» **Requirement**: Taking the line with "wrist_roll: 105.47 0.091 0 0" as the first and the line with "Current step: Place" as the last, set down the lines below exactly, pictures excluded.

» **Data extracts**:
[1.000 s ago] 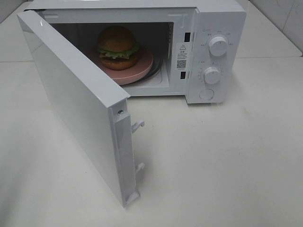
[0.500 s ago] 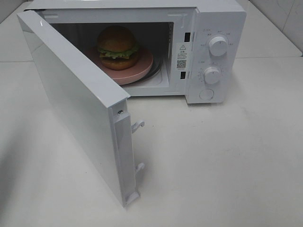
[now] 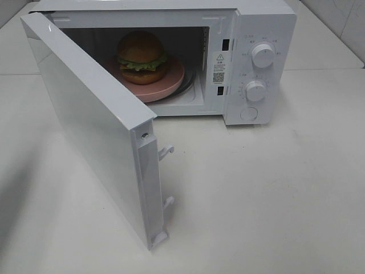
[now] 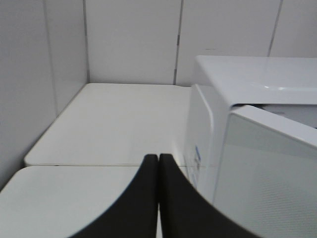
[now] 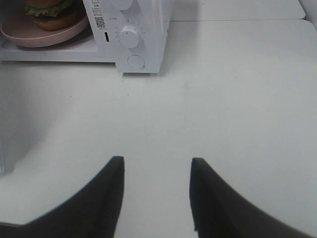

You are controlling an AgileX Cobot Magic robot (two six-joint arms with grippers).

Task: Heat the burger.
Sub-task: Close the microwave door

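Note:
The burger (image 3: 142,57) sits on a round pink plate (image 3: 171,83) inside the white microwave (image 3: 265,20), whose door (image 3: 85,120) stands swung wide open toward the front left. The right wrist view catches the burger (image 5: 49,12) on the plate (image 5: 39,34) at the microwave's open mouth. My right gripper (image 5: 156,166) hangs open over bare table in front of the microwave, empty. My left gripper (image 4: 158,161) is shut with nothing between its fingers, beside the microwave's left side, behind the open door. Neither gripper shows in the exterior high view.
Two dials (image 3: 262,55) and a round button (image 3: 249,113) are on the microwave's right panel. Door latch hooks (image 3: 166,152) stick out from the door's edge. A tiled wall (image 4: 129,39) stands behind the white table (image 3: 274,194).
Nothing has visibly moved in the exterior high view; burger, plate and door stay where they were.

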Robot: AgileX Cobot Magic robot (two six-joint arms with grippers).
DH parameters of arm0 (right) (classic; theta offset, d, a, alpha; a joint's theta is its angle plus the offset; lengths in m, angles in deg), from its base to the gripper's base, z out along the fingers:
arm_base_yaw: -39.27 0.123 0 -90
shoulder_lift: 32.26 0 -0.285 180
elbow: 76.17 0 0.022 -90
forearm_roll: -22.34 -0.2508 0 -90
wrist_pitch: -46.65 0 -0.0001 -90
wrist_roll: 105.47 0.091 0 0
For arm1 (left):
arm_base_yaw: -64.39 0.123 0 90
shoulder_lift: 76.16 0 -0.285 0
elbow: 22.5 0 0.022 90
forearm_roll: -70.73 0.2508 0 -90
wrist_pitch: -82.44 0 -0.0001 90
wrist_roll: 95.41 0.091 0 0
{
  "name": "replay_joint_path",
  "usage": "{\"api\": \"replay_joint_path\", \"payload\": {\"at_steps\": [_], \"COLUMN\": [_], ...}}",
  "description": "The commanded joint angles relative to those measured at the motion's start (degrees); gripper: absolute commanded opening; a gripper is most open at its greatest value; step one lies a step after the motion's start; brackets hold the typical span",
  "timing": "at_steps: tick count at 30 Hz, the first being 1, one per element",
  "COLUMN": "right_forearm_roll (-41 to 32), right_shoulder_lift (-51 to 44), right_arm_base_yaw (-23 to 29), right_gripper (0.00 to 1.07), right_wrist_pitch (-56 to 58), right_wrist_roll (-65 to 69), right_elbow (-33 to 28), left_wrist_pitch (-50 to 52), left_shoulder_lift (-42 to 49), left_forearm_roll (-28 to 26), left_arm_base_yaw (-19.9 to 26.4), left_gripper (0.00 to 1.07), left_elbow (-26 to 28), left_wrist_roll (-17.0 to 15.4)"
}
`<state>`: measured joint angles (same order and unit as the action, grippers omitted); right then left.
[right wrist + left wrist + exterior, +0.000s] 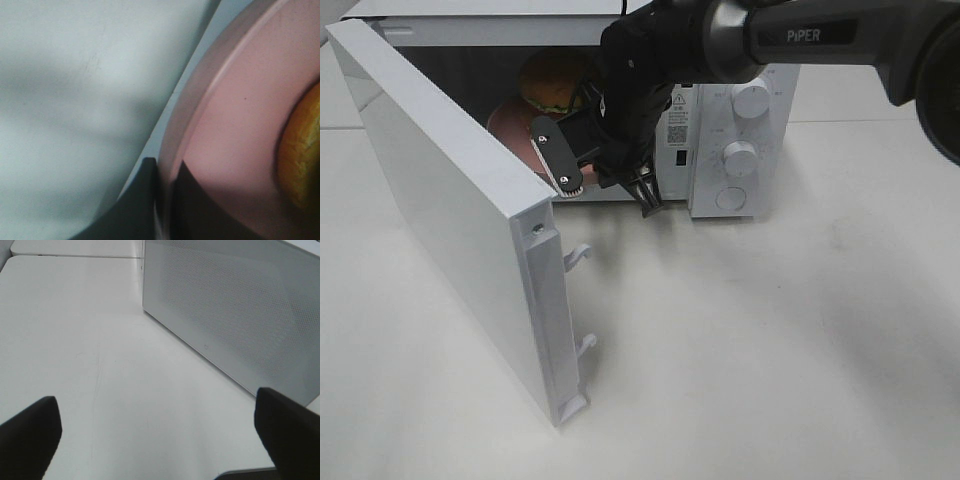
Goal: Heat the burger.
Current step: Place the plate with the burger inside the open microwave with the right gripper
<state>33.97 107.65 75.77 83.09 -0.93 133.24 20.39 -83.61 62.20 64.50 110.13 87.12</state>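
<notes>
Comparing views: only the high camera shows the burger (555, 80) inside the microwave (740, 130) cavity, sitting on the pink plate (510, 125), with the door (440, 200) swung wide. The right wrist camera adds the grip: the right gripper (165, 167) has its jaws pinched on the plate rim at the cavity mouth, with the bun edge close by. Only the left wrist camera shows the left gripper (155, 397), jaws wide apart above the table (75, 340), beside the door's mesh face. Hidden: from above, the right arm covers much of the cavity mouth, so the burger's lower layers and most of the plate are hard to make out.
</notes>
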Motion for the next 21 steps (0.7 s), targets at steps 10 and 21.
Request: {"api": "replay_joint_path", "payload": {"at_steps": [10,21], "right_forearm_roll": [0.8,0.8], "right_shoulder_lift": [2.1,2.1], "right_arm_base_yaw": [-0.2,-0.2], "right_gripper": [0.04,0.31], "right_wrist_pitch": [-5.4,-7.2], "right_wrist_roll": [0.7,3.8], "right_elbow": [4.5,4.5], "left_wrist_pitch": [0.7,0.7], "left_shoulder_lift": [0.8,0.8], "left_forearm_roll": [0.1,0.1], "left_arm_base_yaw": [-0.2,-0.2], "left_gripper": [0.99,0.99], "left_elbow": [-0.2,-0.2], "left_wrist_roll": [0.0,0.0]}}
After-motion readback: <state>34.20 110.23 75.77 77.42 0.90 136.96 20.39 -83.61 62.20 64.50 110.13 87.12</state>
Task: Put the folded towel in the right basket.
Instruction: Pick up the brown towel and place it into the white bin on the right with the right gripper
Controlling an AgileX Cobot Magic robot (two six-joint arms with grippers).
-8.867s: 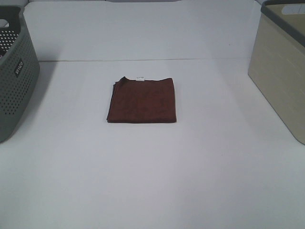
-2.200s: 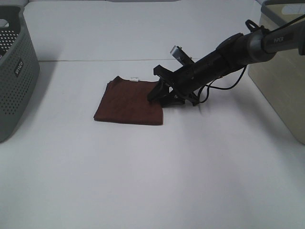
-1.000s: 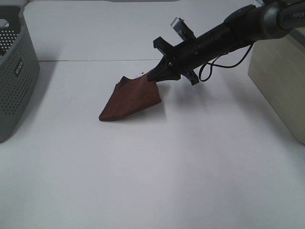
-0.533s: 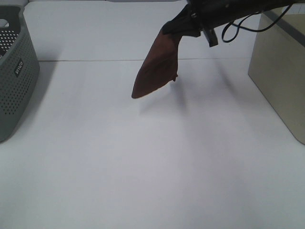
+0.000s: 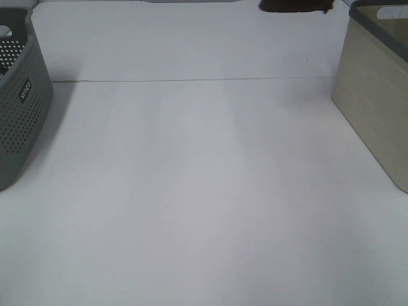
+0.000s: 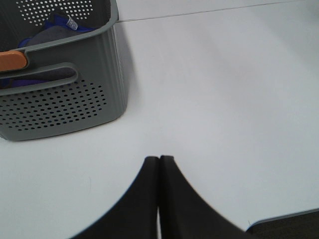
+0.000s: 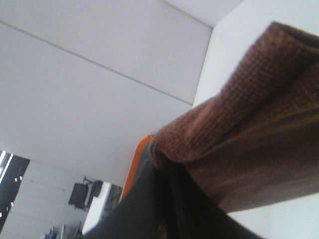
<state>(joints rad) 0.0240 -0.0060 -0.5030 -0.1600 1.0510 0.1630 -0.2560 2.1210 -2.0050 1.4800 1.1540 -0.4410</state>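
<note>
The folded brown towel (image 7: pixel 259 124) hangs from my right gripper (image 7: pixel 167 174), whose dark fingers are shut on its edge in the right wrist view. In the high view only a dark sliver of the towel (image 5: pixel 294 6) shows at the top edge, left of the beige right basket (image 5: pixel 376 95); the arm itself is out of that frame. My left gripper (image 6: pixel 159 167) is shut and empty, low over the white table next to the grey basket (image 6: pixel 65 99); it does not show in the high view.
The grey perforated left basket (image 5: pixel 19 95) stands at the table's left edge and holds blue and orange items (image 6: pixel 50 35). The white table (image 5: pixel 191 178) lies between the two baskets. A seam line (image 5: pixel 191 80) crosses the back of the table.
My right gripper took hold of the towel's right edge, lifted it off the table and carried it up and to the right, almost out of the high view. The table's middle is now bare.
</note>
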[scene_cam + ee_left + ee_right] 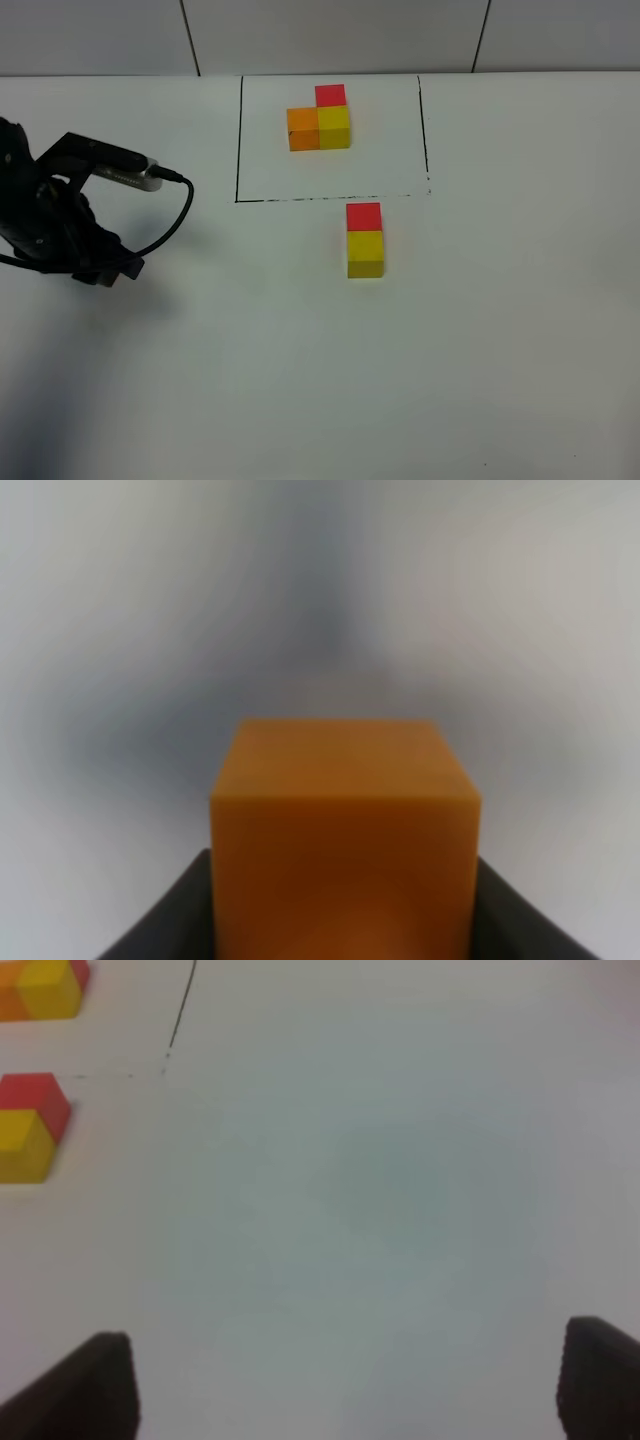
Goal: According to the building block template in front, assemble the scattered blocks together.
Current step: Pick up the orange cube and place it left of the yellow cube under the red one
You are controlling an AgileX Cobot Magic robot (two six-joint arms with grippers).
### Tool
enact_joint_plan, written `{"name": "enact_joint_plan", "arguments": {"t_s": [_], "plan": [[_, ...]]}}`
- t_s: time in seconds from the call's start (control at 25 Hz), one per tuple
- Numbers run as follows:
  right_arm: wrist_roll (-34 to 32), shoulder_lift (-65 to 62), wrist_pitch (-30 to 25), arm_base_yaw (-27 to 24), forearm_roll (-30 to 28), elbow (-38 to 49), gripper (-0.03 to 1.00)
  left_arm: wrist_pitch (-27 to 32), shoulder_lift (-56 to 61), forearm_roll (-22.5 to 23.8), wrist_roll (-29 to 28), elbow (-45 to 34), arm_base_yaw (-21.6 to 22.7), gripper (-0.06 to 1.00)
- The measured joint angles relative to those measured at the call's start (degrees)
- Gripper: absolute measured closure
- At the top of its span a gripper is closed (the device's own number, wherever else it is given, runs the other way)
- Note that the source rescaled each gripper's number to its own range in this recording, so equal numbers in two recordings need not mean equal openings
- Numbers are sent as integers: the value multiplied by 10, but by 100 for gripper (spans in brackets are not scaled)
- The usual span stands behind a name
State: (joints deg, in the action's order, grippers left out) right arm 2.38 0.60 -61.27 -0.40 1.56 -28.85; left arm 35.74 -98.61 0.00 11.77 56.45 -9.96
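Left wrist view: a matte orange cube [345, 830] is held by the left gripper [345, 925]. The matte yellow cube [366, 254] could be knocked by a skewed placement.

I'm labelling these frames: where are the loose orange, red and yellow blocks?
orange block [345, 845]: left wrist view, on its front face.
red block [363, 216]: exterior high view, on its top face.
yellow block [366, 247]: exterior high view, on its top face.

High overview; wrist close-ups; shared blocks [364, 240]
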Motion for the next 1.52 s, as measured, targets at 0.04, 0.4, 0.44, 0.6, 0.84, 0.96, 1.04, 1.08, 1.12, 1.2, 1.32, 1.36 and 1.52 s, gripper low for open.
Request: {"name": "enact_joint_plan", "arguments": {"t_s": [0.04,0.4,0.44,0.6,0.84,0.96,1.04,1.08,1.12,1.2,1.32,1.36,1.52], "plan": [[0,0,0,0,0,0,26,3,0,0,31,12,-7,94],[0,0,0,0,0,0,26,73,-73,0,257,144,-97,94],[0,0,0,0,0,0,26,82,-92,0,292,161,-107,94],[0,0,0,0,0,0,26,118,-160,0,395,224,-154,94],[0,0,0,0,0,0,26,144,-240,0,432,326,-204,94],[0,0,0,0,0,0,26,163,-270,0,455,369,-224,94],[0,0,0,0,0,0,26,171,-287,0,461,392,-233,94],[0,0,0,0,0,0,26,175,-295,0,463,404,-238,94],[0,0,0,0,0,0,26,180,-301,0,464,413,-241,94],[0,0,0,0,0,0,26,187,-312,0,465,430,-247,94],[0,0,0,0,0,0,26,186,-320,0,466,439,-256,94],[0,0,0,0,0,0,26,186,-320,0,466,439,-259,94],[0,0,0,0,0,0,26,186,-320,-6,466,439,-269,94]]}}
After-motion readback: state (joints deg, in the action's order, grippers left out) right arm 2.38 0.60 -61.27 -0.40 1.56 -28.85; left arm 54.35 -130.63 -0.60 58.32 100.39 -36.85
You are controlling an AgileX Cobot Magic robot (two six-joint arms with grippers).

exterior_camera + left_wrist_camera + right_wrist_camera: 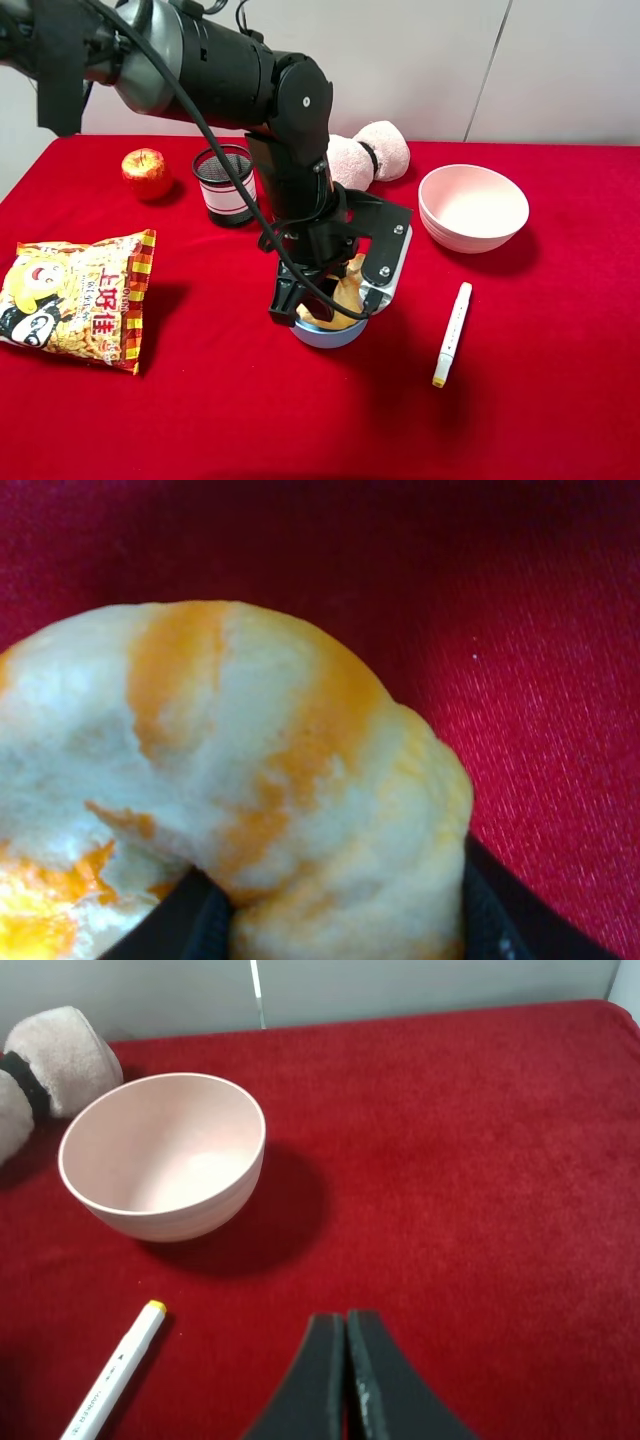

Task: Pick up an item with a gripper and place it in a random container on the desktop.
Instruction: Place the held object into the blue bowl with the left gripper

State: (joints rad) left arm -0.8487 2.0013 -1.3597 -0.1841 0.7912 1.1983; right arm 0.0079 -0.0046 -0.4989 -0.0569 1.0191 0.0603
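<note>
Counter (560,420): red cloth
Left gripper (332,298): fingers (510,925) clamped on the bread roll (250,770)
Right gripper (346,1328): fingers pressed together, holding nothing, near the pink bowl (165,1155)
Bread roll: held at the mouth of the light-blue bowl (330,336), mid-counter

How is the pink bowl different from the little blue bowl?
The pink bowl is bigger; the blue bowl is smaller. The pink bowl is empty; the blue bowl has the bread roll held right at it. Both are round and sit on the red cloth.
</note>
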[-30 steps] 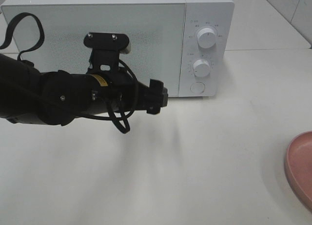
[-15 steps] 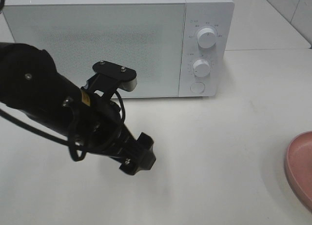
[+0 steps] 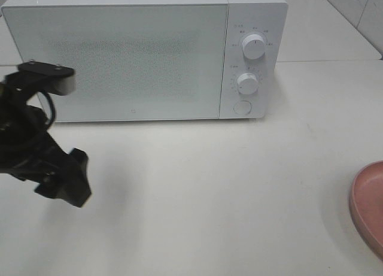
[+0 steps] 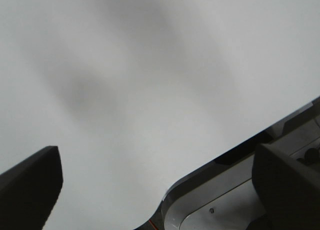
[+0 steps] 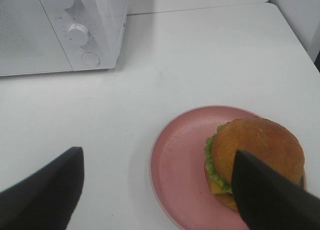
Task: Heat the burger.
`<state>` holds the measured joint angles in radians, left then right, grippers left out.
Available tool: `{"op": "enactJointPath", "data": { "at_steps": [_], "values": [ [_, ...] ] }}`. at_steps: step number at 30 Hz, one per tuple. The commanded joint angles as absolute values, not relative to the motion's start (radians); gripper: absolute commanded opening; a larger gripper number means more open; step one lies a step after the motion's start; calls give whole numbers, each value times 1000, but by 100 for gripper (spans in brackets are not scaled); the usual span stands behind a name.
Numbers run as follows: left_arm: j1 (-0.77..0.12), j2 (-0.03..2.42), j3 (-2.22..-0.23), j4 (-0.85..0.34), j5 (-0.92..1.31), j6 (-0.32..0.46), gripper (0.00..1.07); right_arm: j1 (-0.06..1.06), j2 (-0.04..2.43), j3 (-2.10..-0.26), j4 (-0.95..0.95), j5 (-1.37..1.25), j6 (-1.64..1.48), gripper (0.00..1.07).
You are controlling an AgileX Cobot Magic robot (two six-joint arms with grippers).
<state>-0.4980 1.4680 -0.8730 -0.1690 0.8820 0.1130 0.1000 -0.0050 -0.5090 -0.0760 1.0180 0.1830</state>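
We've got the white microwave (image 3: 143,54) at the far side of the bench (image 3: 239,192), door shut, its two knobs (image 3: 254,46) and round button on the right-hand panel. Our left gripper (image 4: 155,190) hangs low over bare bench at the near left, well clear of the microwave, its fingers (image 4: 30,185) spread wide with nothing between them. Over on the right, the burger (image 5: 255,157) sits on the pink plate (image 5: 180,165), toward the plate's right side, glossy bun up, lettuce and cheese peeking out beneath. From the high camera we only catch the plate's edge at the far right, so the burger itself is out of that shot. Our right gripper (image 5: 155,185) hovers above the plate, fingers apart, holding nothing, one finger appearing to overlap the burger's near edge.
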Motion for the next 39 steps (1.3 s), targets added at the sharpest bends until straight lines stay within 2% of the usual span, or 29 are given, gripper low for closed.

» **Expected answer**:
wrist_roll: 105.47 0.091 0 0
For arm1 (left):
arm_base_yaw: -64.39 0.123 0 90
shoulder_lift: 76.16 0 -0.285 0
elbow: 22.5 0 0.022 90
forearm_roll: -70.73 0.2508 0 -90
wrist_pitch: -82.44 0 -0.0001 90
wrist_roll: 95.41 0.091 0 0
{
  "name": "replay_joint_path",
  "usage": "{\"api\": \"replay_joint_path\", \"payload\": {\"at_steps\": [_], \"COLUMN\": [_], ...}}",
  "description": "The commanded joint angles relative to those measured at the motion's start (degrees); gripper: absolute commanded opening; a gripper is most open at its greatest value; step one lies a step after the motion's start; brackets hold the typical span",
  "timing": "at_steps: tick count at 30 Hz, the first being 1, one per element",
  "COLUMN": "right_forearm_roll (-41 to 32), right_shoulder_lift (-51 to 44), right_arm_base_yaw (-23 to 29), right_gripper (0.00 to 1.07), right_wrist_pitch (-56 to 58), right_wrist_roll (-65 to 69), right_elbow (-33 to 28), left_wrist_pitch (-50 to 52), left_shoulder_lift (-42 to 49), left_forearm_roll (-28 to 26), left_arm_base_yaw (-19.9 to 26.4), left_gripper (0.00 to 1.07), left_elbow (-26 to 28), left_wrist_roll (-17.0 to 15.4)"
}
`<state>`: measured joint angles (same order and unit as the action, grippers omitted); right then left.
[right wrist + left wrist + exterior, +0.000s] 
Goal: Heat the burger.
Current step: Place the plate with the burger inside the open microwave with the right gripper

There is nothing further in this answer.